* Dataset extract *
═══

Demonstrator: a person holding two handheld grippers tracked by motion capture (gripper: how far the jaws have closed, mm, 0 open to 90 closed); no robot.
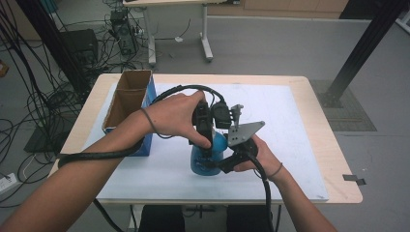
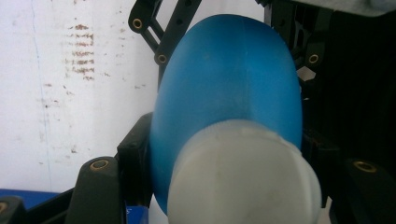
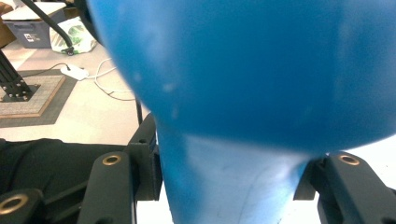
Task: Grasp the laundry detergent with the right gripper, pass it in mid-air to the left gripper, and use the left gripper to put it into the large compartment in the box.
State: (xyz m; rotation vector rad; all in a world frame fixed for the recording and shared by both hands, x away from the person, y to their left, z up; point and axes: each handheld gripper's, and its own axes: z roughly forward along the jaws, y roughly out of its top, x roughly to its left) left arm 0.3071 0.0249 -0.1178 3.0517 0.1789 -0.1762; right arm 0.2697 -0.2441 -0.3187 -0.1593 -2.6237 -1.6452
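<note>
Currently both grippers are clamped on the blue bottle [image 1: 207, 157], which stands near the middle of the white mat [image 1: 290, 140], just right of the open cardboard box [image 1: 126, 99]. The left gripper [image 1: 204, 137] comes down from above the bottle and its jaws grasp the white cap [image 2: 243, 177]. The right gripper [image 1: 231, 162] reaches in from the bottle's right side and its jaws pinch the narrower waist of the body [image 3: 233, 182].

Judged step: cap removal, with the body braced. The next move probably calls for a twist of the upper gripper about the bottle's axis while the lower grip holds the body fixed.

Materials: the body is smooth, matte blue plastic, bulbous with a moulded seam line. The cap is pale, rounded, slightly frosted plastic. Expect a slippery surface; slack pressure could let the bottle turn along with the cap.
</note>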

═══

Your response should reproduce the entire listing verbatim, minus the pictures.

Demonstrator: a person holding two handheld grippers tracked by motion capture (gripper: how far the jaws have closed, mm, 0 open to 90 closed); no robot.
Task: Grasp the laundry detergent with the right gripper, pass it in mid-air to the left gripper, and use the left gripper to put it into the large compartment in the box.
State: (xyz m; rotation vector rad; all in a world frame fixed for the recording and shared by both hands, x away from the person, y to their left, z up; point and axes: each handheld gripper's, and its own axes: z roughly forward along the jaws, y roughly out of its top, x roughly to its left) left arm 0.3071 0.0249 -0.1178 3.0517 0.1789 -0.1762; right arm 0.2697 -0.2441 -0.3187 -0.1593 -2.6237 -1.6452
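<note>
Currently both grippers are clamped on the blue bottle [image 1: 207, 157], which stands near the middle of the white mat [image 1: 290, 140], just right of the open cardboard box [image 1: 126, 99]. The left gripper [image 1: 204, 137] comes down from above the bottle and its jaws grasp the white cap [image 2: 243, 177]. The right gripper [image 1: 231, 162] reaches in from the bottle's right side and its jaws pinch the narrower waist of the body [image 3: 233, 182].

Judged step: cap removal, with the body braced. The next move probably calls for a twist of the upper gripper about the bottle's axis while the lower grip holds the body fixed.

Materials: the body is smooth, matte blue plastic, bulbous with a moulded seam line. The cap is pale, rounded, slightly frosted plastic. Expect a slippery surface; slack pressure could let the bottle turn along with the cap.
</note>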

There is no more to this exercise.